Before Syracuse's game at Pawtucket Wednesday, they sat in the visitors' clubhouse at McCoy Stadium, telling stories and cracking jokes. They also spoke about their close working relationship.
"This has been seamless, really," Gardner said. "We share a lot of the same beliefs and how to go at things from a baseball standpoint. The manager-pitching coach relationship is probably one of the most important relationships in the game."
They took different paths to their current jobs.
Gardner played two seasons at the Class A level in the Kansas City organization before starting a long and successful coaching career. He piled up 1,262 career wins through last season.
Injuries shortened now 45-year-old Menhart's pitching career but not before he reached the major leagues, appearing in 41 games over three seasons. In his first major league appearance in 1995 for Toronto, he struck out Mark McGwire. He also pitched for Seattle (1996) and San Diego (1997), finishing with a 5-9 career record and a 5.47 earned run average.
In 2001, Menhart began his coaching career for an independent league team in California. Then he returned to college to earn his physical education degree at Western Carolina, where he also served as the pitching coach.
The Washington Nationals called to offer him a job and he's been with them ever since.
"It was a calling, for sure," Menhart said. "I just get an unreal high out of watching kids get it and be successful. I realized that when I was in the Independent League."
When the Syracuse manager's job opened last offseason, Menhart was asked his opinion about Gardner.
"Our farm director asked me about Billy Gardner," Menhart said. "I said you should have hired him yesterday. It's the truth.
"You don't stay 20 years in this game without doing something right. I already knew his personality and his ability to coach even though it was a long time ago when I had him as a (New London Legion) coach. It was an absolute no-brainer."

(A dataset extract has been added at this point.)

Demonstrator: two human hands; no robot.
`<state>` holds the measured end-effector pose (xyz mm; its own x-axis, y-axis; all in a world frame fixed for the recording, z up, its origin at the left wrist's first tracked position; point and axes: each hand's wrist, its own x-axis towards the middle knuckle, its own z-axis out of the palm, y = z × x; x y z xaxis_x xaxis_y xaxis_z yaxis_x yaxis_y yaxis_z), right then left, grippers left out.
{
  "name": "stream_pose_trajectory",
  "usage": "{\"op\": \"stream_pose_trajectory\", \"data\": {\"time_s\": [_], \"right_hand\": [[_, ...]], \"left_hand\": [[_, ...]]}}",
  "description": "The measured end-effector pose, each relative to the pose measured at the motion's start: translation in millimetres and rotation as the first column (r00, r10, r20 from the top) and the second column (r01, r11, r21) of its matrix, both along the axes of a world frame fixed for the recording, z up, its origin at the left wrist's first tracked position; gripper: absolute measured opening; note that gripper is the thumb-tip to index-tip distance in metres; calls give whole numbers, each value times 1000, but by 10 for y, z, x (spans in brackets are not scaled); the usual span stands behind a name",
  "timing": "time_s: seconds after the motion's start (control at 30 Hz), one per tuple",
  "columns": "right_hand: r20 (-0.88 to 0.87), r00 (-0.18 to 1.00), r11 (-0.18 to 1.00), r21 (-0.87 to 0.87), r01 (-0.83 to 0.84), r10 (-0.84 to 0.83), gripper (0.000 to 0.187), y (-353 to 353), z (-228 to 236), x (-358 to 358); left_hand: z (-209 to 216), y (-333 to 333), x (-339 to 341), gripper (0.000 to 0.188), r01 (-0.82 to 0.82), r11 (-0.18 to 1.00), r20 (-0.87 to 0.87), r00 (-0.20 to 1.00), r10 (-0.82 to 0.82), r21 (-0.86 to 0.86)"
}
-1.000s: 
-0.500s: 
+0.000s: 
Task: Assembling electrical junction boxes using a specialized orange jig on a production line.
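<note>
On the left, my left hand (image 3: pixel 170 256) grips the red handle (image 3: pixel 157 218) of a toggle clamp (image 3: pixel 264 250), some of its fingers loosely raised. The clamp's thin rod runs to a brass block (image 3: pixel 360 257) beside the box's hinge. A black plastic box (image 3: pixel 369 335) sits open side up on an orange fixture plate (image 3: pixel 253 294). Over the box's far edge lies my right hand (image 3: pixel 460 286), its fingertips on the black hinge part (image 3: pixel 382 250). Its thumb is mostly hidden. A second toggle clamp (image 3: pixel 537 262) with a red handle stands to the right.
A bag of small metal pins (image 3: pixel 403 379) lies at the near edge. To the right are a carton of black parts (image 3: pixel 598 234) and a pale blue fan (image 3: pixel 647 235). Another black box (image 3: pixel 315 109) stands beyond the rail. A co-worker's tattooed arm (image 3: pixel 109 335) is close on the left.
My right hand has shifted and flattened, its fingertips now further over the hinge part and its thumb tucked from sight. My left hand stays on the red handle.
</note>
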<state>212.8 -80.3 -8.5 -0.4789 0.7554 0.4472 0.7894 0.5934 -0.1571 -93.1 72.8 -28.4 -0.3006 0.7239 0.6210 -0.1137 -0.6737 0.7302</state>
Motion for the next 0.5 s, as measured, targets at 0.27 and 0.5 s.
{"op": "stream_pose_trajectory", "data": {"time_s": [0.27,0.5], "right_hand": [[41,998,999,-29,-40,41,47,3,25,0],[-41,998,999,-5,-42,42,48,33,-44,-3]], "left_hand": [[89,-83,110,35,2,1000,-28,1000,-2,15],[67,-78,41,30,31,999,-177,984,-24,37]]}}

They've formed a winning combination. Syracuse resides in first place in the International League's North Division. And they've helped developed a good working environment.
Gardner called Menhart the best pitching coach that he's been around.
"He's got a lot of pluses as a pitching coach," Gardner said. "He communicates well. He gets under the hood and knows how to fix things. He knows how to handle the pitching staff. He knows when to get on a guy or pat him on the butt, which is key to coaching."
Both Gardner and Menhart are thrilled with their situation.
Managing in Syracuse brings Gardner closer to his family - wife, Kristie, 20-year-old Josh, Jaycie, 12, and Abbie, 10 - who live about five hours away in Westlake, Ohio. The proud father reports that Abbie is the first girl to play on the travel baseball team in the state.
Menhart's home base is Savannah, Ga., where his wife, Bitsy, and their three children - 20-year-old Alison, Jamie, 17, and Michael, 14 - reside. Alison, who majors in broadcast journalism at the University of Georgia, spent two months this summer living with her father in Syracuse while completing an internship with the Chiefs.
They both appreciate the sacrifices that their families have made during their careers, which they hope continue long into the future.
Gardner is in his 24th season as a minor league manager, at least that's what he thinks.
"All those bus rides, I've lost track," Gardner said. "I've been fortunate to be in it as long as I have."
"This might be his last one having to deal with me," Menhart cracked.